11. A method for covering a wound site, the method comprising: obtaining a wound barrier comprising, a backing layer comprising an underside and a top surface;a casting sheet removably attached to the top surface of the backing layer;an adhesive layer on the underside of the backing layer;an adhesive deadening layer disposed over a portion of the adhesive layer, such that the adhesive deadening layer defines a non-adhesive area surrounded by an adhesive border that is substantially at the periphery of the backing layer;applying the adhesive border to the skin, wherein the non-adhesive area is over the wound site and the adhesive border surrounds the wound site.

12. The method, according to claim 11, wherein the wound barrier further comprises a release liner that covers the underside of the backing layer, including the adhesive border, and the method further comprises removing the release liner prior to applying the adhesive border to the skin.

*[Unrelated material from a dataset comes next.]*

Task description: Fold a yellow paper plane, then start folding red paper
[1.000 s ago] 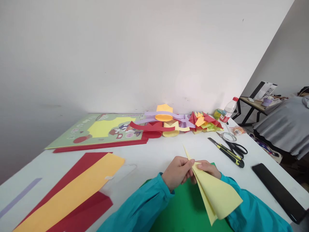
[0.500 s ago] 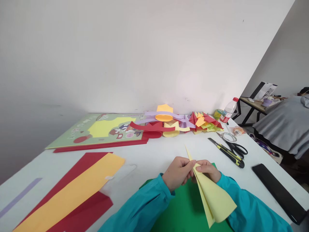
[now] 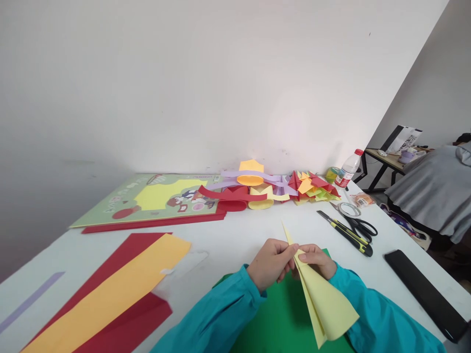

13. The method, according to claim 12, further comprising removing the casting sheet after the wound barrier is attached to the skin.

14. A method for manufacturing a wound barrier, the method comprising: obtaining a compound material comprising: a backing layer comprising an underside and a top surface;a casting sheet removably attached to the top surface of the backing layer;an adhesive layer on the underside of the backing layer; andapplying an adhesive deadening layer to the adhesive layer to define a non-adhesive area surrounded by an adhesive border at substantially the periphery of the backing layer.

15. The method, according to claim 14, wherein the compound material further comprises a release liner that covers the adhesive layer and the method further comprises removing the release liner before applying the adhesive deadening layer.

16. The method, according to claim 14, further comprising applying a release liner to the underside of the backing layer to cover the non-adhesive area and the adhesive border.

17. The method, according to claim 14, wherein the compound material comprises 3M™ Single Coated Polyurethane Medical Tape on Poly Carrier with Liner (Product #9836).

18. The method, according to claim 14, wherein the adhesive deadening layer comprises 3M™ CoTran™ 9720 Backing.

19. The method, according to claim 14, further comprising scoring a strip of the adhesive layer to expose a portion of the backing layer to create a tab at an edge of the backing layer.

20. The method, according to claim 14, wherein the wound barrier is 7.5″ wide and approximately 7.75″ long, with a non-adhesive area that is 6″ wide and 6.25″ long.